§ Entries provided:

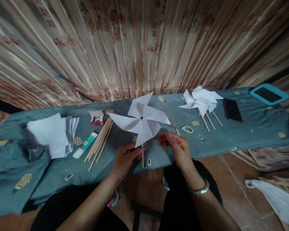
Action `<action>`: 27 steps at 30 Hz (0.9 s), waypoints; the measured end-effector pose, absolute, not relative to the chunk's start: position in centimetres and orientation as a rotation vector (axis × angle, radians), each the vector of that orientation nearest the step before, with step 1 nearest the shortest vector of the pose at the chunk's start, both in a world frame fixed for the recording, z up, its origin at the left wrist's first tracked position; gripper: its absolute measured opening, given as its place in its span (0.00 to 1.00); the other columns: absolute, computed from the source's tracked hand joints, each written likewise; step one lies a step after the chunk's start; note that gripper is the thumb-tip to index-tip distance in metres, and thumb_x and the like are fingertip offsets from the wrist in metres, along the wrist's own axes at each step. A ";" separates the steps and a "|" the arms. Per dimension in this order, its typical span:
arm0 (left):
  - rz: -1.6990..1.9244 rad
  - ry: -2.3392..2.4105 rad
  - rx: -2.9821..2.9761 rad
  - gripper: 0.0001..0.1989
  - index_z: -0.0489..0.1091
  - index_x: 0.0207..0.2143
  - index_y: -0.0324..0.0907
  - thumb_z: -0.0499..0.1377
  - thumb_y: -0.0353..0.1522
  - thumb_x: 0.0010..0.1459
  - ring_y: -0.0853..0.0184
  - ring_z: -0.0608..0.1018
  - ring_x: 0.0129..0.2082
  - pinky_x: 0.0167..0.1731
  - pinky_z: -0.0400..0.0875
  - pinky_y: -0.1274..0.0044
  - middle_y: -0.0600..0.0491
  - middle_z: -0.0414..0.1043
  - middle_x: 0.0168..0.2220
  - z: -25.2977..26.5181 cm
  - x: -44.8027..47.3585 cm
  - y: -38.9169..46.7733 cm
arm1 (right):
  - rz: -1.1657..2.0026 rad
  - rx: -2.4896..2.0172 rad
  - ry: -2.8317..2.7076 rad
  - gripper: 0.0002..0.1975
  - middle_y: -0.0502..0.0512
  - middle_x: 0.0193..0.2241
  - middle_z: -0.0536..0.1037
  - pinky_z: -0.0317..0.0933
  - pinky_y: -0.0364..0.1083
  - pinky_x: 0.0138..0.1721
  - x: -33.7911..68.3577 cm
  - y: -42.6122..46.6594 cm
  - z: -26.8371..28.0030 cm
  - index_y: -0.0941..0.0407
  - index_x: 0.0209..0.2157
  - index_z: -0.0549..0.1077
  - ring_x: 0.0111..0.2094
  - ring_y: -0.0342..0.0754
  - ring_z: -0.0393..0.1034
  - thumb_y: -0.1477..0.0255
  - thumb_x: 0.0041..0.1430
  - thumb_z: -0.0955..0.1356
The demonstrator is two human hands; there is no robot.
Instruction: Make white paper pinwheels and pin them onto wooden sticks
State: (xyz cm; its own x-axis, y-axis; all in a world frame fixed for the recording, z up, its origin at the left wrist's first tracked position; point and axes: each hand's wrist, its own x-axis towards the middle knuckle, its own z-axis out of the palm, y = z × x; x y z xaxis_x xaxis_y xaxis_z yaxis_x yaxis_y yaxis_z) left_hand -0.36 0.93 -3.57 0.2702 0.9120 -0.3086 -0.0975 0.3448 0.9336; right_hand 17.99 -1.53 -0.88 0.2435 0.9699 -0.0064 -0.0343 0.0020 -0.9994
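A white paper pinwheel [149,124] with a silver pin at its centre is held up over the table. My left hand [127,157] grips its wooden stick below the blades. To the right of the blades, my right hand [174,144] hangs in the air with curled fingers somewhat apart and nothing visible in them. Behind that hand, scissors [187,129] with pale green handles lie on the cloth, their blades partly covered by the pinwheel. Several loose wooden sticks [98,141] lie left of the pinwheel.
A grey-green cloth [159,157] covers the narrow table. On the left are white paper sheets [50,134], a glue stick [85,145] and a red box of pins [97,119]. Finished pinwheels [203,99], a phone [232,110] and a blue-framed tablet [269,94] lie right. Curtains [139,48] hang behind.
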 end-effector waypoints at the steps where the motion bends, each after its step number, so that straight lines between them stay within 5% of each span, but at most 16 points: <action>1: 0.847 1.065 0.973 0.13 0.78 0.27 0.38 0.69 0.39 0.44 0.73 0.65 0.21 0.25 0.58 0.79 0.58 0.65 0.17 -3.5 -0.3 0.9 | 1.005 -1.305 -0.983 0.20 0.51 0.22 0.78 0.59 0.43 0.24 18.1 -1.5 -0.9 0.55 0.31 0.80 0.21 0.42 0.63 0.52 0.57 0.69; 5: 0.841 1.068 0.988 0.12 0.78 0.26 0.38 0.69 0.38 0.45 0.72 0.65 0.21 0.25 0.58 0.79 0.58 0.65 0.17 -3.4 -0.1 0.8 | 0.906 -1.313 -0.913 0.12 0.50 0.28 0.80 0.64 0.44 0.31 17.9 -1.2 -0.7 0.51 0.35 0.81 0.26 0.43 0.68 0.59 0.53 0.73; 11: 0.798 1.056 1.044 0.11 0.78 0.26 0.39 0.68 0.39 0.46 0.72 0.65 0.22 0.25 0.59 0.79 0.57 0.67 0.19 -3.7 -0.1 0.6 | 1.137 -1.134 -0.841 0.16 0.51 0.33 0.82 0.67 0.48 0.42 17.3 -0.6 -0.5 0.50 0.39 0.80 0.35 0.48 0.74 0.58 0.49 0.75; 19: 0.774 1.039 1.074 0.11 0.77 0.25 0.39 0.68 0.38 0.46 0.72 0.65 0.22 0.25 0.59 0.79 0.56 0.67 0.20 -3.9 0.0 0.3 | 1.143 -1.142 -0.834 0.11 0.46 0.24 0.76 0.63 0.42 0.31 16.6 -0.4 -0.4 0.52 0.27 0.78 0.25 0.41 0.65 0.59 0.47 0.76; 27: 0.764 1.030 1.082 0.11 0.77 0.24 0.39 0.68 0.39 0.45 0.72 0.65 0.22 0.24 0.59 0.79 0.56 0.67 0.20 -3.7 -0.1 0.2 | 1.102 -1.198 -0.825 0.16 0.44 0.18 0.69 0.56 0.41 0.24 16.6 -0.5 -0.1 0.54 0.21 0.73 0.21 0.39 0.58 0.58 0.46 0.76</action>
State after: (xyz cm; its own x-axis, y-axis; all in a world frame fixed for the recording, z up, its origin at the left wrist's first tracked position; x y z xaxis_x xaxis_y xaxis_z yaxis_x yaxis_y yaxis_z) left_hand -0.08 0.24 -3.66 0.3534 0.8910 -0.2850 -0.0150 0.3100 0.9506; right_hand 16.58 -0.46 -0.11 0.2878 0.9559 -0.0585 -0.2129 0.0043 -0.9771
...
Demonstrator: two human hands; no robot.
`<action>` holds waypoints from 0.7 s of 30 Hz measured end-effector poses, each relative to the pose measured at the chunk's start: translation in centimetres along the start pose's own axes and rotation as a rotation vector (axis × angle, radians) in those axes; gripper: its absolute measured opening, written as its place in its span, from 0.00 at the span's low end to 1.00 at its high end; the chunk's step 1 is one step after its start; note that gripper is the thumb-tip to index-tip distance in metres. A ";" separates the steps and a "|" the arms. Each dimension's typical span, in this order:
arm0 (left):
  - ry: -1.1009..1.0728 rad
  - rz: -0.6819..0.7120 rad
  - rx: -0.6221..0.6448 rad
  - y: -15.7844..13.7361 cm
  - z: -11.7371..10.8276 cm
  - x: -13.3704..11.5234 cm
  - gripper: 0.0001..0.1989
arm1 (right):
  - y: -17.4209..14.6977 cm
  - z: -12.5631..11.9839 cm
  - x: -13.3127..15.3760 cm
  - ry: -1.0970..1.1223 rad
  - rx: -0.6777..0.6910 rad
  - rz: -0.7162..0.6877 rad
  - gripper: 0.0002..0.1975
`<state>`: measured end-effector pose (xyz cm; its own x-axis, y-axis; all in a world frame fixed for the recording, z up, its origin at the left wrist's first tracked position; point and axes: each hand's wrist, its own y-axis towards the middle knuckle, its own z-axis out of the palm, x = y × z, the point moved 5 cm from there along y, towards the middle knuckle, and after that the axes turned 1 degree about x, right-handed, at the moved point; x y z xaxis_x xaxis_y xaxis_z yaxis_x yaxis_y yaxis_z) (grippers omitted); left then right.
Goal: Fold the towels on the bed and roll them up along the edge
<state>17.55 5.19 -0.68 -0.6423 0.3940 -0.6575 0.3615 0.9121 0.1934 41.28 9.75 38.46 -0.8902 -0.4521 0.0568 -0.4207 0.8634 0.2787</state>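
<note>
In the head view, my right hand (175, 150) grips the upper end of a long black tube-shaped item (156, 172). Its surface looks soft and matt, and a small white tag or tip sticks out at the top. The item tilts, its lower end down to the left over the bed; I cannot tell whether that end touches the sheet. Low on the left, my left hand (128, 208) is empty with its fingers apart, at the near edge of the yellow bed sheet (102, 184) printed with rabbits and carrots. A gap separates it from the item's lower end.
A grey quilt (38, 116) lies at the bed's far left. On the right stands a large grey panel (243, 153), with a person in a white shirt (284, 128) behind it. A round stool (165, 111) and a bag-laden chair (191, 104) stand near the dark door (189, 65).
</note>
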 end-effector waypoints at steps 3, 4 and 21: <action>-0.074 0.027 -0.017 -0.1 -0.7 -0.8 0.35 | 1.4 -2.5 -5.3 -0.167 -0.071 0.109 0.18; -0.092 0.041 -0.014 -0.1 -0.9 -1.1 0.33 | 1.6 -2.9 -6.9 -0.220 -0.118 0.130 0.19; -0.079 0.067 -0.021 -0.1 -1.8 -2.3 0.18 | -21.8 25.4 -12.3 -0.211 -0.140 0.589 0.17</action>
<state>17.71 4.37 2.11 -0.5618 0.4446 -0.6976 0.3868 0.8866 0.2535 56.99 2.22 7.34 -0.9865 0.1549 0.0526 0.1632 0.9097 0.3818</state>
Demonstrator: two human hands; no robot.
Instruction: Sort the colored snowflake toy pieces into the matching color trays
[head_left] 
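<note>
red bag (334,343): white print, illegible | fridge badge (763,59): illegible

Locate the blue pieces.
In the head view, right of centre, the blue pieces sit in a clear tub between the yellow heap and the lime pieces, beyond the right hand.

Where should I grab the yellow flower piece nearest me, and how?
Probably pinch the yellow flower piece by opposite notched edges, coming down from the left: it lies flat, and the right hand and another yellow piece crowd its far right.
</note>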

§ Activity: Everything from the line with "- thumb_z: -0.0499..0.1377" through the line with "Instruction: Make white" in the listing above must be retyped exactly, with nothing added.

§ Answer to this task:
  - thumb_z: -0.0499..0.1377
  - thumb_y: -0.0353..0.1522
  - thumb_x: 0.0010..0.1459
  - ring_y: -0.0853..0.0184
  - ring_z: -0.0608..0.1018
  - ring_x: 0.0129..0.2082
  - pinky_x: 0.0167..0.1731
  - pinky_z: -0.0400..0.0875
  - pinky_y: -0.1274..0.0044
  - middle_y: -0.0600..0.0491
  - middle_z: -0.0414..0.1043
  - middle_x: 0.0168..0.2220
  - z: -25.2977..26.5181 cm
  - x: -44.8027..47.3585 cm
  - y: -38.9169..46.7733 cm
arm1 (right):
  - rz: -1.1657..2.0026 rad
  - rx: -2.4896..2.0172 rad
  - ry: -2.8317..2.7076 rad
  - gripper: 0.0002..0.1975
  - middle_y: -0.0502..0.0512
  - middle_x: 0.0193..0.2241
  - middle_z: -0.0536..0.1037
  - pinky_z: -0.0317..0.0933
  - pinky_y: -0.0364..0.1083
  - pinky_x: 0.0138..0.1721
  - x: -33.7911..68.3577 cm
  - y: -42.6122..46.6594 cm
  - z: -26.8371..28.0030 cm
  - index_y: -0.0941..0.0407
  - index_x: 0.0209..0.2157
  - index_z: -0.0549..0.1077
  - ring_x: 0.0111..0.2094
  - ring_y: -0.0342..0.0754
  - ring_z: -0.0393..0.1034
  - thumb_y: -0.1477..0.0255
  - thumb_x: 0.0041..0.1430
  - thumb_z: -0.0955..0.1356
The demonstrator is two human hands; there is no robot.
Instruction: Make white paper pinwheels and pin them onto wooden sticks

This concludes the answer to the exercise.